-- Material provided follows --

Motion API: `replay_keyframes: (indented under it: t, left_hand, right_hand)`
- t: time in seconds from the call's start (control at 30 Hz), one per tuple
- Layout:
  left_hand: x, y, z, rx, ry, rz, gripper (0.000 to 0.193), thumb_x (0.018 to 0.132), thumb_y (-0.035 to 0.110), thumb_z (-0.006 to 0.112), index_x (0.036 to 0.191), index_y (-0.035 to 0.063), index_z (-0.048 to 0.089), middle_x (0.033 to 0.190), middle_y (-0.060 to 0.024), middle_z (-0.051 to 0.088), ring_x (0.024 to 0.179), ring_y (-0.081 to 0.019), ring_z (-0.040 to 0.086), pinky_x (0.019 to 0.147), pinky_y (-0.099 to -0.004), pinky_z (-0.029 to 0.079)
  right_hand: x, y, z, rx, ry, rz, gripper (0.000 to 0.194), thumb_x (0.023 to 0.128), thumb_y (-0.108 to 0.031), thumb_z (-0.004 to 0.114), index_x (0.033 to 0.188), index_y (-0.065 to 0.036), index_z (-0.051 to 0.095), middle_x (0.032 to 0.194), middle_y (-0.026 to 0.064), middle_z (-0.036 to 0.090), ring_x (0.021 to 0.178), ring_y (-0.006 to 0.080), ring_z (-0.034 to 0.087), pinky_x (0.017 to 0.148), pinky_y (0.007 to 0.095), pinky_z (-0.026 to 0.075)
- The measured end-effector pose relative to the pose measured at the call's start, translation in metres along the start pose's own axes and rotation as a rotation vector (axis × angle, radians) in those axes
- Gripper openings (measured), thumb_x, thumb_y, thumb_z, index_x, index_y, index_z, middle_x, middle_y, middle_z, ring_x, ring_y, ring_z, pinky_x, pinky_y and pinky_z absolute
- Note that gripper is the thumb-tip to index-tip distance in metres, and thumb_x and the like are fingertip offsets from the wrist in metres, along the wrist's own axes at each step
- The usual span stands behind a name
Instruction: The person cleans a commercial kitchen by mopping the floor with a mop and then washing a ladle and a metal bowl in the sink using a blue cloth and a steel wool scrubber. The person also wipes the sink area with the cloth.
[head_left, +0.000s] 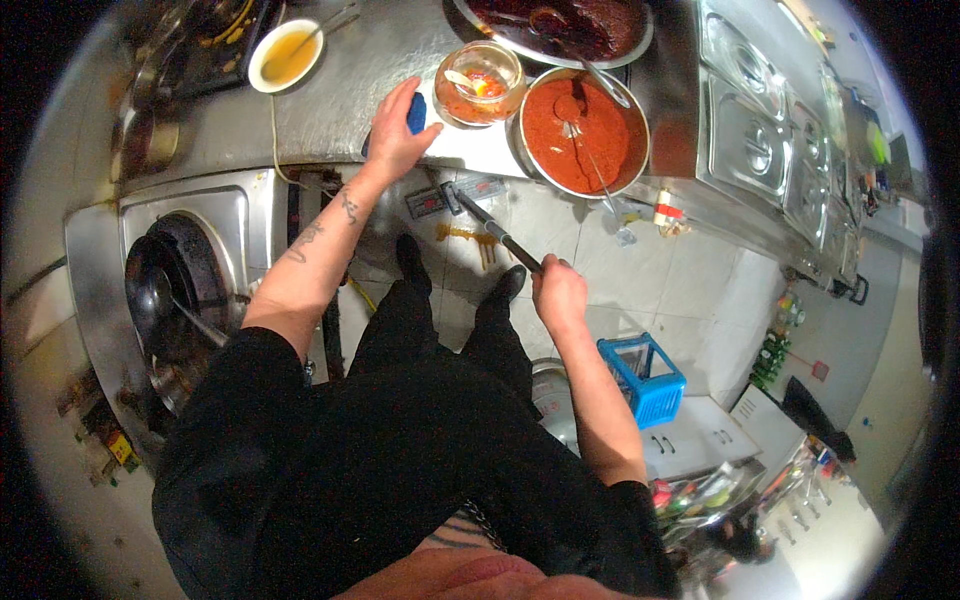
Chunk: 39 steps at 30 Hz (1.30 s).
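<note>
My left hand (399, 135) lies over a blue object (417, 112) at the front edge of the steel counter (360, 82). The hand hides most of that object, and whether it is gripped cannot be told. My right hand (561, 292) is closed around the dark pole (517, 251) of what looks like a flat mop. Its grey and dark head (426, 202) rests on the floor below the counter, in front of my feet. Close by the head, a brown spill (472, 236) runs across the pale tiles.
On the counter stand a bowl of yellowish liquid (289, 56), a glass jar (480, 86) with a spoon, a pot of red sauce (581, 135) and a wide dark-filled pan (562, 22). A wok burner (180, 292) is at left. A blue crate (645, 379) sits at right.
</note>
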<state>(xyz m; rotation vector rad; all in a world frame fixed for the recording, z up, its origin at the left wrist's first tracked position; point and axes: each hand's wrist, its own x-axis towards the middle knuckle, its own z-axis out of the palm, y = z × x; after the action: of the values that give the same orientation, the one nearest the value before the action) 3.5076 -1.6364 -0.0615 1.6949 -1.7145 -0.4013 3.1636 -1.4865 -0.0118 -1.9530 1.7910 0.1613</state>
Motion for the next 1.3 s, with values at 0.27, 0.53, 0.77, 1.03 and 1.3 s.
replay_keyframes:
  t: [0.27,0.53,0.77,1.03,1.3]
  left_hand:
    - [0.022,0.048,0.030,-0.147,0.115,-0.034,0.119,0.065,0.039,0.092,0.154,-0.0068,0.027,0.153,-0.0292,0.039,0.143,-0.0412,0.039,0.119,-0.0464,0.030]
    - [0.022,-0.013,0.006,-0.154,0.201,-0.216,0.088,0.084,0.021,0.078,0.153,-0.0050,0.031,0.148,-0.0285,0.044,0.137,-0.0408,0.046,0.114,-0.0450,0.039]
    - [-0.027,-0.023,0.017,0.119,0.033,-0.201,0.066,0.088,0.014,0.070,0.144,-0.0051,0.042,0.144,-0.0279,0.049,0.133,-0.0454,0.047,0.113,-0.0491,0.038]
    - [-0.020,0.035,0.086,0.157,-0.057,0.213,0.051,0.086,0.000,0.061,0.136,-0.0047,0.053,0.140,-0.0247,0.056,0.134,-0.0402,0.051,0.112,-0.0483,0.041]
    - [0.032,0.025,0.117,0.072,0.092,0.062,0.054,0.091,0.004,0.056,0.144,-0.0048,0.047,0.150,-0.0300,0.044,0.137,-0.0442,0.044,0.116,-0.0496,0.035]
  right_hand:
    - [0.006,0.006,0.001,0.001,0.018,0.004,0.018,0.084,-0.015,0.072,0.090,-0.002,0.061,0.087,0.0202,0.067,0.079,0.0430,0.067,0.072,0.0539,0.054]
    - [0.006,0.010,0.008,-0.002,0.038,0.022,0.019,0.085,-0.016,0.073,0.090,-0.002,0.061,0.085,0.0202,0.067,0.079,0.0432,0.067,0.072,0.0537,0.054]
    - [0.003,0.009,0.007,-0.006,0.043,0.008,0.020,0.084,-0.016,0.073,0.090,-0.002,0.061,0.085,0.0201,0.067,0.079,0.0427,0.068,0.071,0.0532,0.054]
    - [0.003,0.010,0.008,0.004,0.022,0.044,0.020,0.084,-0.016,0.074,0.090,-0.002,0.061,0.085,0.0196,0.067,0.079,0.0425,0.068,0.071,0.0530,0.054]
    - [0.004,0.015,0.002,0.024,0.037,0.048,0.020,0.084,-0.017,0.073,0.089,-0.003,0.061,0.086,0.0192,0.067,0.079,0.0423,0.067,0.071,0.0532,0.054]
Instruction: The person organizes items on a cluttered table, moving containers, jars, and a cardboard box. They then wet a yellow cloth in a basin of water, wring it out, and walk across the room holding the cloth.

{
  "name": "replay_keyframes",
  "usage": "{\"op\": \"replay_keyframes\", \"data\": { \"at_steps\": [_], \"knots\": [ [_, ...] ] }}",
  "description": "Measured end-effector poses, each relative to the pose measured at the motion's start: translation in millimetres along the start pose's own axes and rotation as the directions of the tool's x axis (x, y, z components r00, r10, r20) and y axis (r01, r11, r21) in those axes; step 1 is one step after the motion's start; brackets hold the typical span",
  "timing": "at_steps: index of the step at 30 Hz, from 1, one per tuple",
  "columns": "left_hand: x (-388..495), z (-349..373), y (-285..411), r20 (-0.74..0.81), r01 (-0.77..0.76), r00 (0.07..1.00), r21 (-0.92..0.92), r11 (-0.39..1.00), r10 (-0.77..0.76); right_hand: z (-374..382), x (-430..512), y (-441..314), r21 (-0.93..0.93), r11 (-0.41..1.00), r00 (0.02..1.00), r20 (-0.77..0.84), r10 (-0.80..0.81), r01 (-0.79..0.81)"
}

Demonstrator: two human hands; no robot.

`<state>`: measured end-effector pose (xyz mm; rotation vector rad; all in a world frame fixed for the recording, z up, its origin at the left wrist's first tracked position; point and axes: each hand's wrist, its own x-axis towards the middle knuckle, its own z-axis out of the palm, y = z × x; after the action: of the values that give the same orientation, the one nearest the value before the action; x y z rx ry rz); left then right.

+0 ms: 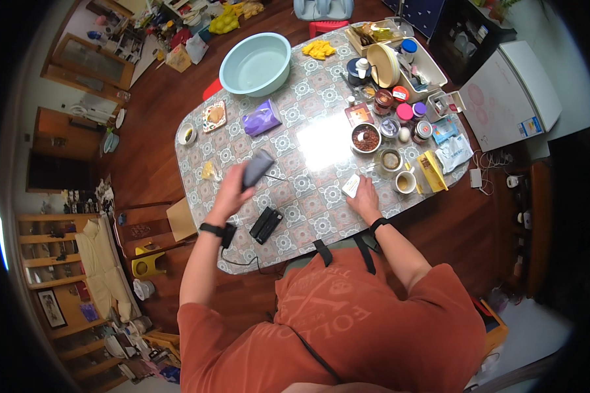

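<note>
My left hand (232, 192) holds a dark grey, oblong object (258, 168) above the table; its exact kind is unclear. My right hand (364, 197) grips a small white card or flat box (351, 185) bearing writing, at the table's near side. Between my forearms lies a black, oblong case-like object (266, 225). A black cable (241, 264) runs along the table's near left edge. A small bag with yellow contents (209, 171) lies left of my left hand. Right of my right hand stands a white mug (405, 182) with brown liquid, beside a glass jar (390, 160).
The patterned table (319, 216) holds a purple tissue pack (261, 118), a light-blue basin (255, 64), a square plate with food (214, 117) and a small bowl (187, 133). Jars, a bowl of reddish-brown pieces (366, 138) and a white bin (435, 73) crowd the right side.
</note>
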<state>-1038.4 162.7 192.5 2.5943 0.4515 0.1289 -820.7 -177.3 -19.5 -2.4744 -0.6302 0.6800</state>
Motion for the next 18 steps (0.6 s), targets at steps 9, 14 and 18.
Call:
{"op": "replay_keyframes", "data": {
  "at_steps": [9, 14, 18],
  "knots": [
    [99.9, 172.3, 35.6, 0.531, -0.221, 0.812, -0.102, 0.97, 0.241, -6.6, -22.0, 41.5, 0.007, 1.0, 0.997, -0.078, -0.023, 0.024],
    [126.6, 239.4, 37.0, 0.477, -0.145, 0.862, -0.095, 0.985, 0.172, -5.8, -17.6, 37.1, 0.064, 0.997, 0.996, -0.075, 0.042, -0.038],
    [133.5, 270.1, 41.9, 0.414, -0.078, 0.908, 0.019, 0.997, 0.063, 2.9, -16.7, 31.0, 0.123, 0.992, 0.993, -0.105, 0.053, -0.04]
  ]
}}
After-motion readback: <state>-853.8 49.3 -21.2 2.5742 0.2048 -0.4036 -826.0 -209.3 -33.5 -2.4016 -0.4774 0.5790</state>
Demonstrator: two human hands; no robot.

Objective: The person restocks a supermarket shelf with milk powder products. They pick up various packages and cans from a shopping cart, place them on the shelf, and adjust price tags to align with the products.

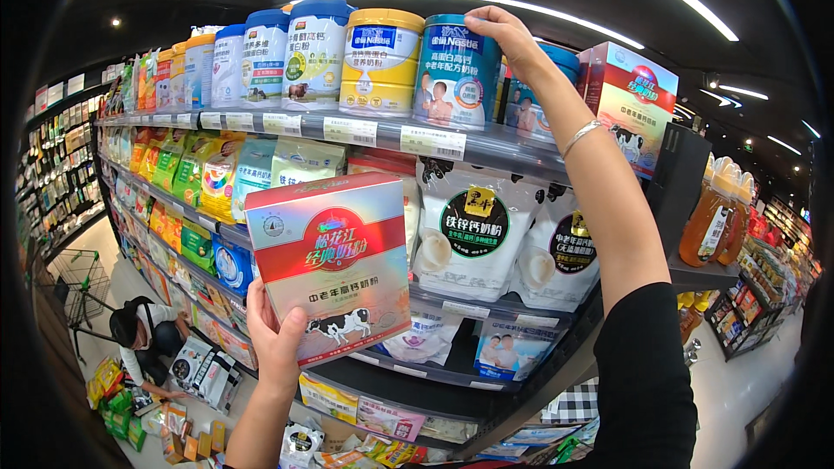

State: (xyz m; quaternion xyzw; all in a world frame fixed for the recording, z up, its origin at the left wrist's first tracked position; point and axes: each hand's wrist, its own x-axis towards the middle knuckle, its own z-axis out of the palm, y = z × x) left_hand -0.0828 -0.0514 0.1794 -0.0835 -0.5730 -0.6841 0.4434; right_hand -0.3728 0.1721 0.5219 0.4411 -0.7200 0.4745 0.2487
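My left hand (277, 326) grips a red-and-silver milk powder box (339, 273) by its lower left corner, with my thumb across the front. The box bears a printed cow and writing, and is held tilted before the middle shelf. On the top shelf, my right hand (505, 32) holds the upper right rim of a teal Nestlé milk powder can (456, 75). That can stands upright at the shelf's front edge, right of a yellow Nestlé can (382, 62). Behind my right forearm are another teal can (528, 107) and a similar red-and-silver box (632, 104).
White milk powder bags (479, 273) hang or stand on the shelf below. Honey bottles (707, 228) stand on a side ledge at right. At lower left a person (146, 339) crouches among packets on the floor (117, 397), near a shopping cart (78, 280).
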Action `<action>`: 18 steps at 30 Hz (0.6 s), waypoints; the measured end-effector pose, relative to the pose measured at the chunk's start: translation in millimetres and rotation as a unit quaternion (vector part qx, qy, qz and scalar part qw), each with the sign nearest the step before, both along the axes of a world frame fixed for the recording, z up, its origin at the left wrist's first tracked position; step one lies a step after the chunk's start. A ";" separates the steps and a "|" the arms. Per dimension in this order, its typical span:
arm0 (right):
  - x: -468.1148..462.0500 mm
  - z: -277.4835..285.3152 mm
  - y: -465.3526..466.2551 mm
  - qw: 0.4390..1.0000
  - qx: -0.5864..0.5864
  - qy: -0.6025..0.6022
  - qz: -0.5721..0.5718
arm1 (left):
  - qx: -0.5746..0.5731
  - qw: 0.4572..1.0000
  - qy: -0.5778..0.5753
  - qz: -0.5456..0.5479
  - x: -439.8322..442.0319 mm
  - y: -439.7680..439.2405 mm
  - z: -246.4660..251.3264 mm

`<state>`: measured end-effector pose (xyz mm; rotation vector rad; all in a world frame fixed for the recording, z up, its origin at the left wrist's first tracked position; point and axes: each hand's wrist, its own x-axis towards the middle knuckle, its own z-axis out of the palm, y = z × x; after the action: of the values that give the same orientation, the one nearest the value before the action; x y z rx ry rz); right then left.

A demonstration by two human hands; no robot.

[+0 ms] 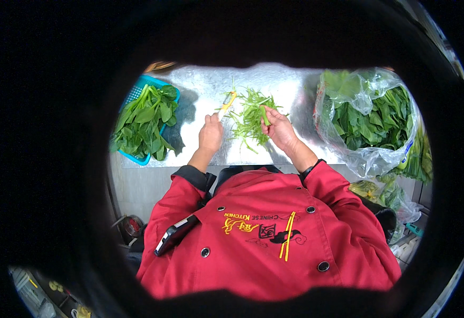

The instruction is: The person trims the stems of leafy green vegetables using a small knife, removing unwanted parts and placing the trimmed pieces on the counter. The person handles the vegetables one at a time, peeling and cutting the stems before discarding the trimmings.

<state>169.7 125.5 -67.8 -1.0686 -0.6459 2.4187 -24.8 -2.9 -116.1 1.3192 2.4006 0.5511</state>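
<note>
My left hand [211,134] grips the white handle of a peeler [227,104], whose yellow head points away from me over the metal table. Between the fingers of my right hand [278,129] is a short piece of green vegetable stem [265,115]. Just under and beside that hand, a loose heap of thin green peelings [250,115] is spread on the tabletop. The peeler's head and the stem are apart, on opposite sides of the heap.
A turquoise plastic basket [141,159] of leafy greens [146,115] stands at the table's left end. On the right, a clear plastic bag [369,157] holds more leafy greens [375,119]. The metal table [206,81] has its near edge by my body. Bagged vegetables [393,194] sit lower right.
</note>
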 end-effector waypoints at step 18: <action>-51.4 -79.3 -21.1 0.962 0.047 -0.187 0.191 | -0.054 0.987 -0.149 -0.023 28.9 -55.3 2.4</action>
<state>118.3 104.4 -147.1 -1.4931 -1.1775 2.4778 4.0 -58.2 -113.7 1.1548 2.1203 0.5546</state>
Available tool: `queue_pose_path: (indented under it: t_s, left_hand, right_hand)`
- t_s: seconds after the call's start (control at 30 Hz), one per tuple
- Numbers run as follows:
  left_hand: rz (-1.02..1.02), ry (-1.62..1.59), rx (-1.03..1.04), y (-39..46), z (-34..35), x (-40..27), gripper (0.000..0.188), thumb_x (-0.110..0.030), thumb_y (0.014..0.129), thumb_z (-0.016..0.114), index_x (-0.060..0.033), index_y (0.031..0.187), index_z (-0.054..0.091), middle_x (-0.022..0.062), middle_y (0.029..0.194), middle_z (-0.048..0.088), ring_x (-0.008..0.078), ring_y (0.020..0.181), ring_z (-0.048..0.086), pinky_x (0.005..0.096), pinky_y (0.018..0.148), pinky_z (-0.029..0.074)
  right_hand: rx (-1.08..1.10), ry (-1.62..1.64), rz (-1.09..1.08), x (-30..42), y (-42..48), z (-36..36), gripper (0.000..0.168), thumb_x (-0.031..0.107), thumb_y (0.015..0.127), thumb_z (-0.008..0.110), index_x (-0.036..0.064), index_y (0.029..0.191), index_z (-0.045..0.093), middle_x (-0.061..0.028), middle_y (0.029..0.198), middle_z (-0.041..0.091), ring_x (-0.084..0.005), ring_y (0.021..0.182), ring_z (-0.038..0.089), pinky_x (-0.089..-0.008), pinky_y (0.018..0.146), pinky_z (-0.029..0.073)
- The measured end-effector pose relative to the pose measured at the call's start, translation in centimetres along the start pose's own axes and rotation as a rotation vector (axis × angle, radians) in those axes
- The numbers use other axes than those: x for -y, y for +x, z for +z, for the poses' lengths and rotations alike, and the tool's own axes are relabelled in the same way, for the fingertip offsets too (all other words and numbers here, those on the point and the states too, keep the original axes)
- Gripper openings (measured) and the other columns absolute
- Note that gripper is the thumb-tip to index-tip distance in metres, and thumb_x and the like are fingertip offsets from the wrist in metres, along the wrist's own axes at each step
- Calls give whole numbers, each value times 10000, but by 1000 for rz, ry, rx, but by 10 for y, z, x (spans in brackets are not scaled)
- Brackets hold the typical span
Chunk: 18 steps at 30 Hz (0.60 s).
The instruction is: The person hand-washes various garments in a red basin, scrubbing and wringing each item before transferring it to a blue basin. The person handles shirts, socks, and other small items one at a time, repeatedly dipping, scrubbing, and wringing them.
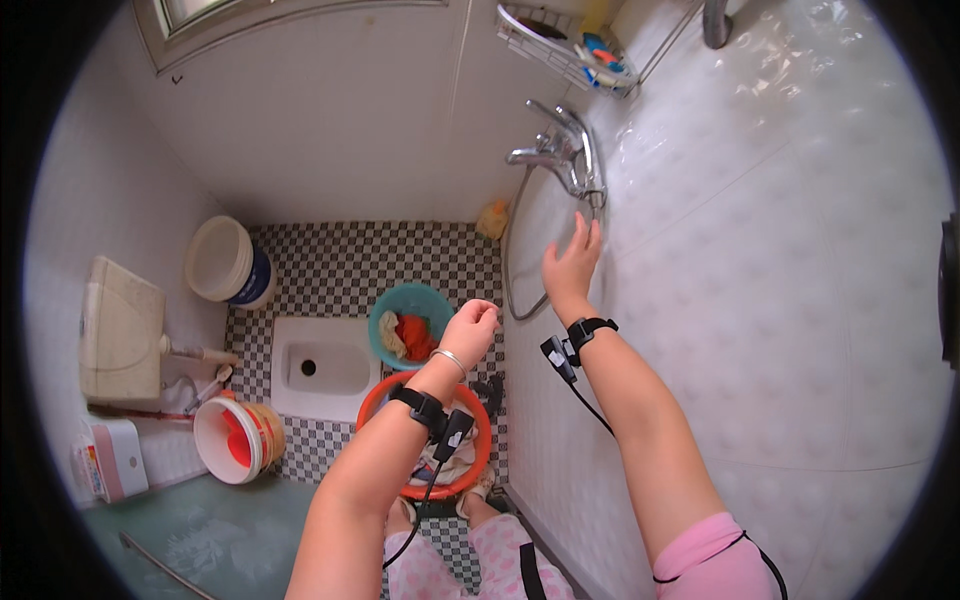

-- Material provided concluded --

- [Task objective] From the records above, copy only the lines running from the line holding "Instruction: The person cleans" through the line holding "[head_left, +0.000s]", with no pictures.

- [Task answer]
Instruction: The person cleans a commercial kitchen by mopping the floor with a mop and then washing a ladle and a metal bowl in the sink using a blue cloth and a steel wool scrubber. The person also wipes the sink area with the cloth.
[head_left, +0.000s] 

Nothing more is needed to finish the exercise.